» DATASET

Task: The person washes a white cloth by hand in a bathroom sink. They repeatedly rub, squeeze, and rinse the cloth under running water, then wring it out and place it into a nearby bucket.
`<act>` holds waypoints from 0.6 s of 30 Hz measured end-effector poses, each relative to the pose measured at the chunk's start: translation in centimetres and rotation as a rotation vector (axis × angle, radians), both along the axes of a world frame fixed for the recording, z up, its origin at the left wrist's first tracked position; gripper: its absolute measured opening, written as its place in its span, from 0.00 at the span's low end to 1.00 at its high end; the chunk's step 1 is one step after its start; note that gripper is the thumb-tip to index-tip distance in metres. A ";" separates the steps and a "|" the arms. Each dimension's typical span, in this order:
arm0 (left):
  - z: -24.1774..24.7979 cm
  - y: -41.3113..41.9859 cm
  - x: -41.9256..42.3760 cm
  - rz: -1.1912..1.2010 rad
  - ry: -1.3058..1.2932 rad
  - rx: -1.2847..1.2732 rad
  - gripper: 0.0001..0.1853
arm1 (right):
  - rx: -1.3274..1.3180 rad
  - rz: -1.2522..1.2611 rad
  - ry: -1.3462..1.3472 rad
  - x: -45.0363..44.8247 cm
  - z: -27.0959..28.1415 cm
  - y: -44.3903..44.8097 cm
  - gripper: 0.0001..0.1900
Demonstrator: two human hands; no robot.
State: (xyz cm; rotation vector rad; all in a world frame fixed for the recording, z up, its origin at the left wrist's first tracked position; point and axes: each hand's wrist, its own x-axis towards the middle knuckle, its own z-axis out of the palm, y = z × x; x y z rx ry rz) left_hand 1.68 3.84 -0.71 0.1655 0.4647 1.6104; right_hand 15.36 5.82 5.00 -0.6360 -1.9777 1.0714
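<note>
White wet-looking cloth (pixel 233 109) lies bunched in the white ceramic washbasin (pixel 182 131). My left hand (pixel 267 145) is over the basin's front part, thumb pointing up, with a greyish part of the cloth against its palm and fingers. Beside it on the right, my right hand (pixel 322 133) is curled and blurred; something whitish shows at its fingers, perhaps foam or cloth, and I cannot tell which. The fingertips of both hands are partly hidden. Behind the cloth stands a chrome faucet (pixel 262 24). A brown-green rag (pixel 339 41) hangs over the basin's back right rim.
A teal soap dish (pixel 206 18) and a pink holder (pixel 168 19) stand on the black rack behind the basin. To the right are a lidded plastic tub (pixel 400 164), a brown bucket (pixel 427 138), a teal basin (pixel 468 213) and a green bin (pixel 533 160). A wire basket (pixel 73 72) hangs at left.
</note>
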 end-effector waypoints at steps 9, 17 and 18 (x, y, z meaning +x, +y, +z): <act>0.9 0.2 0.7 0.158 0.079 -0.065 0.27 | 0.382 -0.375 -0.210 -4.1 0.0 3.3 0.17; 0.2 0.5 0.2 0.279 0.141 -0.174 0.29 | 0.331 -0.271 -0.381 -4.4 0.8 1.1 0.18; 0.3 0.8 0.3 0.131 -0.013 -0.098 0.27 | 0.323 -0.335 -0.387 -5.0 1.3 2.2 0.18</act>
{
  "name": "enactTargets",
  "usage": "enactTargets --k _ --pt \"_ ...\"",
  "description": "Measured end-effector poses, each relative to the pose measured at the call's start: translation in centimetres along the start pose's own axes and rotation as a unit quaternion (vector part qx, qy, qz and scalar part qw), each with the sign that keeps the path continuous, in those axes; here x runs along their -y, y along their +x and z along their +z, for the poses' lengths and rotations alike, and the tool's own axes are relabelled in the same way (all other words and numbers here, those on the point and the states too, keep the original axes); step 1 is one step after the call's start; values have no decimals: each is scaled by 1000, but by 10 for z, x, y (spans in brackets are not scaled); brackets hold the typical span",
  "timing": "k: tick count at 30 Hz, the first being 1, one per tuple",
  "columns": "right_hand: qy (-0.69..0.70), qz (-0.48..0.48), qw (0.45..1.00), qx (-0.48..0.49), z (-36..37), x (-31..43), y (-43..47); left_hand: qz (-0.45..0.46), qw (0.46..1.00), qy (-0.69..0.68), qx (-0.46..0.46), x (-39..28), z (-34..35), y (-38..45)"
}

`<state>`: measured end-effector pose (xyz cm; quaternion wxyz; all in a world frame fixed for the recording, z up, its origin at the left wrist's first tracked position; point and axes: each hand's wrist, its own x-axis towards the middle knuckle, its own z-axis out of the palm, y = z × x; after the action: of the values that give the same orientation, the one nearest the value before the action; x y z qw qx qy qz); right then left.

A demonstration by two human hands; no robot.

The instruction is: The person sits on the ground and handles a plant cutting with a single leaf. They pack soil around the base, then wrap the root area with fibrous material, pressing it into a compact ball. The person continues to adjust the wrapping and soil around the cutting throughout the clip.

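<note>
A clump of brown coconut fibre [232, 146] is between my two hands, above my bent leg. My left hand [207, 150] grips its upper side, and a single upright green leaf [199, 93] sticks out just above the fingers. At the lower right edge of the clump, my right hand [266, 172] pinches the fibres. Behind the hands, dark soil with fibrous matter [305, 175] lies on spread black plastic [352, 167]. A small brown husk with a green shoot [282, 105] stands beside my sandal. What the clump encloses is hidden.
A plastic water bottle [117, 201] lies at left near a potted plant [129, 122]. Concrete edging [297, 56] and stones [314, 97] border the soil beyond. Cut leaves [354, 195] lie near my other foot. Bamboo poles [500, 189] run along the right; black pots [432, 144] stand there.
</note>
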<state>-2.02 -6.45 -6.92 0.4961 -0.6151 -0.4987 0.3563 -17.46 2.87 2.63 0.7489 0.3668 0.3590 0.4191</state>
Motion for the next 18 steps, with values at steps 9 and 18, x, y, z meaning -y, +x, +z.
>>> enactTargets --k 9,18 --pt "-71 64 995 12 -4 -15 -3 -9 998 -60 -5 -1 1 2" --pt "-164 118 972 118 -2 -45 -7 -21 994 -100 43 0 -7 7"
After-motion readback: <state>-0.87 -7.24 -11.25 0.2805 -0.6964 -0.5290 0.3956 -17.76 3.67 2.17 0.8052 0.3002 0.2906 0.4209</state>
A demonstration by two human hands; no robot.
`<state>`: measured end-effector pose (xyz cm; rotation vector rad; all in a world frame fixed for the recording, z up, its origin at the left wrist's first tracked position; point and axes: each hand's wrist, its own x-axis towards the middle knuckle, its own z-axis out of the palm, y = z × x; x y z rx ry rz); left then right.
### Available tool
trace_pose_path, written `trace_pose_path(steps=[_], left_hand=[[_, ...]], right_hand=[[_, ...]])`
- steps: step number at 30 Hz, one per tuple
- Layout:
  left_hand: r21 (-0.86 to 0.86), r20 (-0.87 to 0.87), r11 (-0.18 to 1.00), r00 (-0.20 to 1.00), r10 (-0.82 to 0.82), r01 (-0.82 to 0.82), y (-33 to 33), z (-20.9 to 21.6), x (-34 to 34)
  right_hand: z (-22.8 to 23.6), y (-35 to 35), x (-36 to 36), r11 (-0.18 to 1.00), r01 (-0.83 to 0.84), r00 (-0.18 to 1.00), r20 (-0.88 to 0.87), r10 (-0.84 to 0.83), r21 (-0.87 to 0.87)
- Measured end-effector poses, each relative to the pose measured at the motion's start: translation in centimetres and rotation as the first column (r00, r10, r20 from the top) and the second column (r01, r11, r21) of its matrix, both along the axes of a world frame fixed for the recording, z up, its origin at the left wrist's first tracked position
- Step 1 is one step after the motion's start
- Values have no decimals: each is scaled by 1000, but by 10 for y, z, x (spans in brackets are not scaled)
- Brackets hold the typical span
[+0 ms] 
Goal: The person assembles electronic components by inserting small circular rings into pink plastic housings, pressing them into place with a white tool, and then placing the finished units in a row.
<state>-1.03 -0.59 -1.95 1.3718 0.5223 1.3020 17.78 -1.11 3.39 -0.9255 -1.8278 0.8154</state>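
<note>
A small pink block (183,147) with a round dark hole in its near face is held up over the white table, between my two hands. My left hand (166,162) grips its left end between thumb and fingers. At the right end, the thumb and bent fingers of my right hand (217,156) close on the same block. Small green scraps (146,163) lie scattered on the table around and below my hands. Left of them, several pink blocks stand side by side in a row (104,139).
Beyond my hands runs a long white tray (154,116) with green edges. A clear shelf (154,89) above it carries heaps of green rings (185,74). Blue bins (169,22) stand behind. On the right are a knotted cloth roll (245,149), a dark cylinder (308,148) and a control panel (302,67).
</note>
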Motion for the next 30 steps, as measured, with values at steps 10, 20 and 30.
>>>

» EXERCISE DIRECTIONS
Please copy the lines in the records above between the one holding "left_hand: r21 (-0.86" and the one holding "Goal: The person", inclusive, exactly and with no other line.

» RESULT FOR THIS EXERCISE
  left_hand: r21 (-0.86 to 0.86), r20 (-0.87 to 0.87), r11 (-0.18 to 1.00), r00 (-0.20 to 1.00), r10 (-0.82 to 0.82), r01 (-0.82 to 0.82), y (-33 to 33), z (-20.9 to 21.6), x (-34 to 34)
  right_hand: z (-22.8 to 23.6), y (-35 to 35), x (-36 to 36), r11 (-0.18 to 1.00), r01 (-0.83 to 0.84), r00 (-0.18 to 1.00), r20 (-0.88 to 0.87), r10 (-0.84 to 0.83), r21 (-0.87 to 0.87)
- Measured end-effector poses, each relative to the pose measured at the motion's start: translation in centimetres and rotation as the first column (r00, r10, r20 from the top) and the second column (r01, r11, r21) of its matrix, both along the axes of a world frame fixed for the recording, z up, its origin at the left wrist's first tracked position
- Step 1 is one step after the motion's start
- Values have no decimals: each is scaled by 1000, but by 10 for y, z, x (spans in brackets are not scaled)
- Brackets hold the typical span
[+0 ms] 
Goal: The person assembles electronic components by inserting small circular rings into pink plastic housings, pressing them into place with a white tool, and then placing the finished units in a row.

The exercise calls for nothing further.